It's also not at all clear that free trade is the primary culprit in the
decline of manufacturing labor. Robots are way cheaper over the long term than
are even abused sweat-shop workers.

Krugman acknowledges that trade as universally positive is a bit wrong, but
even so doesn't think protectionism is necessarily the correct solution.

[http://www.nytimes.com/2016/03/28/opinion/trade-labor-and-
po...](http://www.nytimes.com/2016/03/28/opinion/trade-labor-and-
politics.html)

------
Htsthbjig
Hayek and Mises responsible?

Everybody in power is Keynesian today. Everybody. That is an ideology created
from Keynes books once he is dead. The last part is important because if you
get to read Keynes, which most Keynesians have not, you would discover what
Keynes said and what is Keynesianism is different, so it is very important
that he is dead for him to agree with the current system.

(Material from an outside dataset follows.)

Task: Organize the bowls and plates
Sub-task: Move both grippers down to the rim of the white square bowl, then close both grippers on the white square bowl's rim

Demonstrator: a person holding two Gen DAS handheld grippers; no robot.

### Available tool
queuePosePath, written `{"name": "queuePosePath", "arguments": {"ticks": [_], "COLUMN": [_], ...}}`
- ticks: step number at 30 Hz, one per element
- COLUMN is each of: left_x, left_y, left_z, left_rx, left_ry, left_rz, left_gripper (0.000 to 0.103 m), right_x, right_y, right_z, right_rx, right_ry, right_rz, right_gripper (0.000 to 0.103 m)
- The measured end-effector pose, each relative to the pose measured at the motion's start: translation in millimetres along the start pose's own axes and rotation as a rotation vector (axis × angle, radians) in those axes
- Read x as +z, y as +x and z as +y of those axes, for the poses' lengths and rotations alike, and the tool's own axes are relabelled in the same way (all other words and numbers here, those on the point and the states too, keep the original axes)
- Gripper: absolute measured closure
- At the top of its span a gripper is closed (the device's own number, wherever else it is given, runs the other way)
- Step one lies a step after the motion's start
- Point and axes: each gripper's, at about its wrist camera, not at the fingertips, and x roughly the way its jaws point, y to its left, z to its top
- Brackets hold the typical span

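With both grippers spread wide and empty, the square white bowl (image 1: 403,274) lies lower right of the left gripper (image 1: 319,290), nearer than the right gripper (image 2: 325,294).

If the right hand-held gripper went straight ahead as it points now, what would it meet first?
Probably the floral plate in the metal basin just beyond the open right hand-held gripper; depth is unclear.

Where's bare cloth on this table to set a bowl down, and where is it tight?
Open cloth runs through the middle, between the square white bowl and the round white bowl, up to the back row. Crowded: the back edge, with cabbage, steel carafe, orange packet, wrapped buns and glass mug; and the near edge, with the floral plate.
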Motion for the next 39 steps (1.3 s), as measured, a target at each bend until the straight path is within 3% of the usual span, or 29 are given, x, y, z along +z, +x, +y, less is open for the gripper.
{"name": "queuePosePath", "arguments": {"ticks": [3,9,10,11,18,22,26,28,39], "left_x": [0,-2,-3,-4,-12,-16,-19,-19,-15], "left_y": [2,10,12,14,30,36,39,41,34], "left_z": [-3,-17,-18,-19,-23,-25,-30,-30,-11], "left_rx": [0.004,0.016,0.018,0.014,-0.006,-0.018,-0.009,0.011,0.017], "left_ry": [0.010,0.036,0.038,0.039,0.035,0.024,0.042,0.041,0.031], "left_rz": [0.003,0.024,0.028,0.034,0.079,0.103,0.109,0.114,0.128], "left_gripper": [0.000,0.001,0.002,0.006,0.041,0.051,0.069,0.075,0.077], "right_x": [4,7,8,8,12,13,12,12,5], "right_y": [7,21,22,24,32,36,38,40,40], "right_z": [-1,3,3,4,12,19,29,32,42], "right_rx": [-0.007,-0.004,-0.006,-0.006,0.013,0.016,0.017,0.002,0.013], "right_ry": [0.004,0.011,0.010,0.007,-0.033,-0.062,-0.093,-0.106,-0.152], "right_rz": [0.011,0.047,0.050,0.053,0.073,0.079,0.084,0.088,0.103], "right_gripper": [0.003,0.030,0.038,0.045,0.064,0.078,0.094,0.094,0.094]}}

In elite schools people are Keynesian, in central banks, in Government,and the
media of course(New York Times, The Guardian,everybody) because they benefit
from it basically taking resources from the majority of people into their
pockets.

You find Austrian economist only in the private sector, but they had lost the
war so far.

We had multiple QE, zero interest rates, now into negative territory, we had
bail outs, now into bail ins(bank deposit confiscation).

That has a name and it is Keynesianism. It did not work and we are worse today
that before.

Their solution: double down. Banning cash so they could confiscate your
savings. Higher taxes. And of course making Hayek and Mises alternatives the
Scapegoat of all the mess that we suffer today.

By the way, Austrian economics and Neoliberalism are two different things.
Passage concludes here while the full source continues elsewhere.